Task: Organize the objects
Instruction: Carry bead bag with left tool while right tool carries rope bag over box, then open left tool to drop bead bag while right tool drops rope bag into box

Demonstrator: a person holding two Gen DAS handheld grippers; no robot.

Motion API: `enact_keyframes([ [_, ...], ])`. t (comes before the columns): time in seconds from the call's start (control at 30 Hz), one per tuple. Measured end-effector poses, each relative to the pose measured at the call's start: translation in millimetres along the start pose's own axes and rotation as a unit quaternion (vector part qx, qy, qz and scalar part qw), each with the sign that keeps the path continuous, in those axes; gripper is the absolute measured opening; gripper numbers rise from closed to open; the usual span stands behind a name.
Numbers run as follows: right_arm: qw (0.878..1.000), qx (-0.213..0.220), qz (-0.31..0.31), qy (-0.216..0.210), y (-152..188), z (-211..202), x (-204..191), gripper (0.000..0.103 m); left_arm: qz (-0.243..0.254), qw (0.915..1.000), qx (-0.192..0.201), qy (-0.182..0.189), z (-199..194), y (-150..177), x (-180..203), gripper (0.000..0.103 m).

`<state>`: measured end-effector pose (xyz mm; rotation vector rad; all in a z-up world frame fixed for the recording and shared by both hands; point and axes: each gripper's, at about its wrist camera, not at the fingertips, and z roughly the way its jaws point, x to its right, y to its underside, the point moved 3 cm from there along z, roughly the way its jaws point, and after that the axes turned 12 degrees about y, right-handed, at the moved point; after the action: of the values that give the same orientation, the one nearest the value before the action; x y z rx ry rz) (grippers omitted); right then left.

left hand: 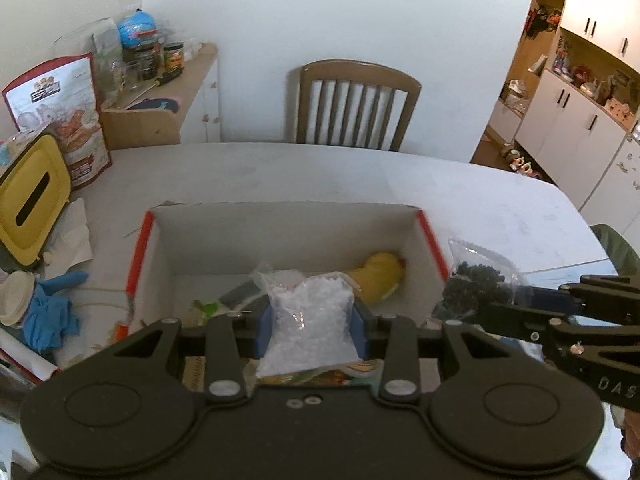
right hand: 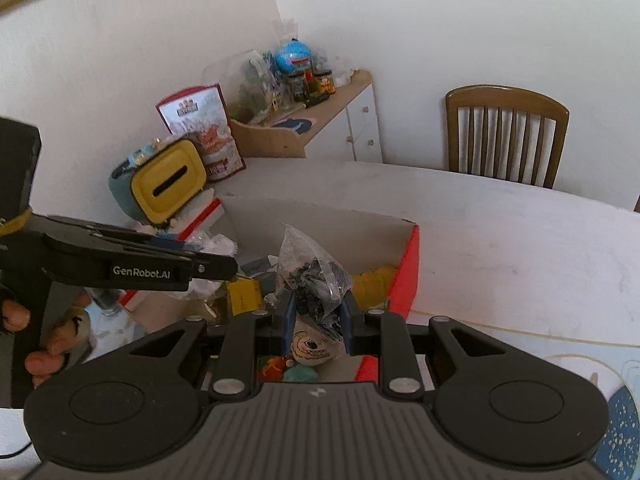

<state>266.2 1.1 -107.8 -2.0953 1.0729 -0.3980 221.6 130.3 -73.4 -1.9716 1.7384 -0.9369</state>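
cardboard makes up the open box (left hand: pixel 158 240), white inside with red-orange edges, standing on the pale table (left hand: pixel 460 200). in it lie a yellow plush toy (left hand: pixel 380 274), a dark flat piece (left hand: pixel 239 293) and some green scraps, all on the floor of the box.

the left gripper (left hand: pixel 312 322) hangs over the near part of the box, its blue pads pressed onto a clear bag of white granules (left hand: pixel 308 320) that fills the gap between them. the right gripper (right hand: pixel 316 314) is likewise closed around a clear bag of dark bits (right hand: pixel 316 276), held over the box's right side; in the left wrist view that bag (left hand: pixel 476 284) shows just beyond the red right wall.

under the right gripper, in the box, sits a pale round toy with a drawn eye (right hand: pixel 311 350) beside orange and teal pieces.

left of the box stand a yellow-lidded bin with a slot (left hand: pixel 30 196), a red-and-white printed pouch (left hand: pixel 68 116) whose text is too small to read, and a blue glove (left hand: pixel 48 316).

writing: "GenRobot.AI" in white on the side of the left gripper in the right wrist view, and "DAS" on the right gripper in the left wrist view.
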Motion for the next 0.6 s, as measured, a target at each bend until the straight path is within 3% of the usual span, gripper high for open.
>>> enact_keyframes([
  [0.6,0.996,-0.054,-0.049,0.052,8.2,77.7,-40.6,0.023,0.018,0.9987,-0.048,0.004,57.3,0.8,-23.3,0.037],
])
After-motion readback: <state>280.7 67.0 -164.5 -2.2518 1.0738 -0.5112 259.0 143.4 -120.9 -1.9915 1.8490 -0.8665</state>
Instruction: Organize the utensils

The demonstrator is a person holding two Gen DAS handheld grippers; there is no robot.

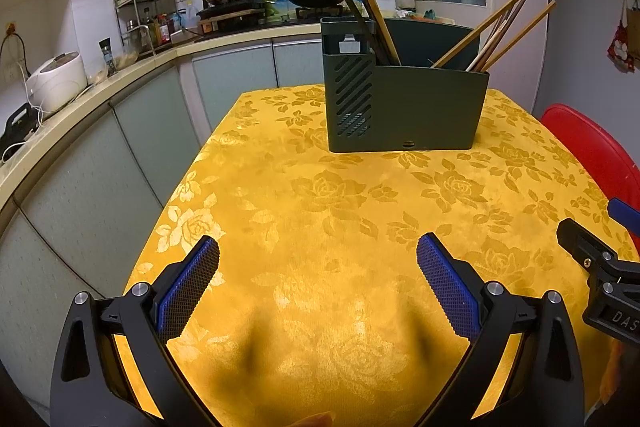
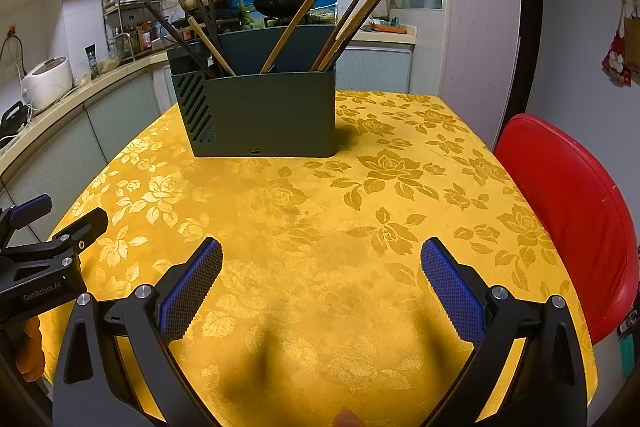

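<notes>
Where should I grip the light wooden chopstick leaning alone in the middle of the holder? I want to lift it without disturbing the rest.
Grip the chopstick on its upper shaft, well above the holder rim. Come from above with the right gripper, its fingers on either side of the shaft. The stick leans right, its top half is bare, and gaps separate it from both neighbouring bundles.

Black-framed left hand-held gripper (image 1: 318,279), blue mesh-textured pads (image 1: 188,287), silver screws, matching right hand-held gripper (image 2: 321,281)

Yellow rose-patterned tablecloth (image 2: 360,211), dark green holder (image 2: 264,115)
</notes>
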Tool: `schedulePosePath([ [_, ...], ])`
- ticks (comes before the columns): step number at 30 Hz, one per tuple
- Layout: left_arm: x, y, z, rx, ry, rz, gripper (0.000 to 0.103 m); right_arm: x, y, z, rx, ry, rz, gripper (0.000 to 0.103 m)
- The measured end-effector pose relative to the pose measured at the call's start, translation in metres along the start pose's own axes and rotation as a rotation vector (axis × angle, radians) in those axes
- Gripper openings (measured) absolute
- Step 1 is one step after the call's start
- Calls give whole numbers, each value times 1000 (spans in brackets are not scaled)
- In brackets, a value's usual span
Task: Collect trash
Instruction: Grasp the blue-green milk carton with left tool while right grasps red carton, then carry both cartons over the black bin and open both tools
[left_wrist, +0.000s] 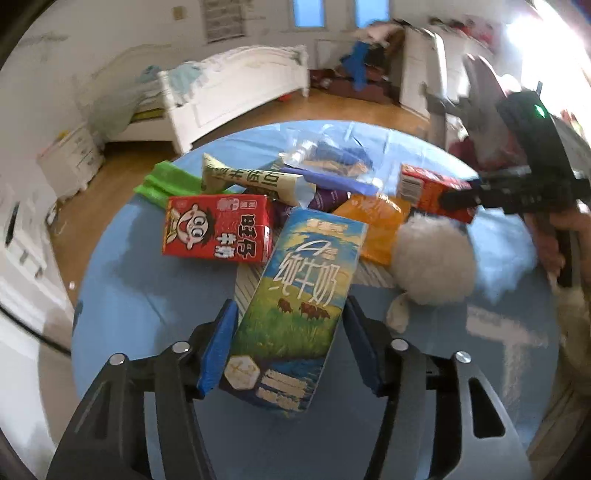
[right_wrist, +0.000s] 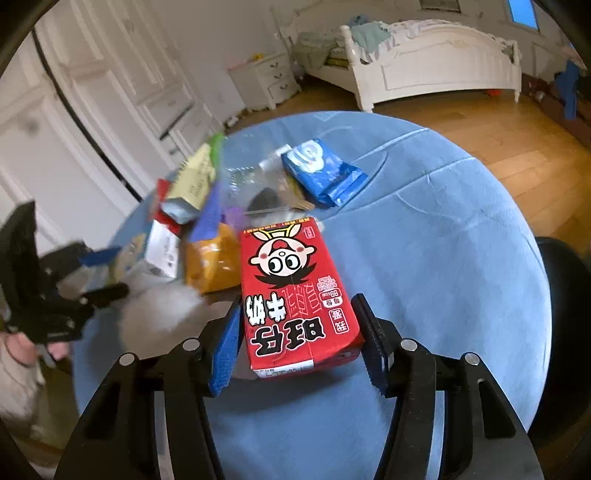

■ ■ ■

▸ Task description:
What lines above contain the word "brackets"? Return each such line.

▸ Response to this exercise:
- Calls give whole numbers, each value times 1000 (spans in brackets are not scaled)
- In brackets, a value's usual span

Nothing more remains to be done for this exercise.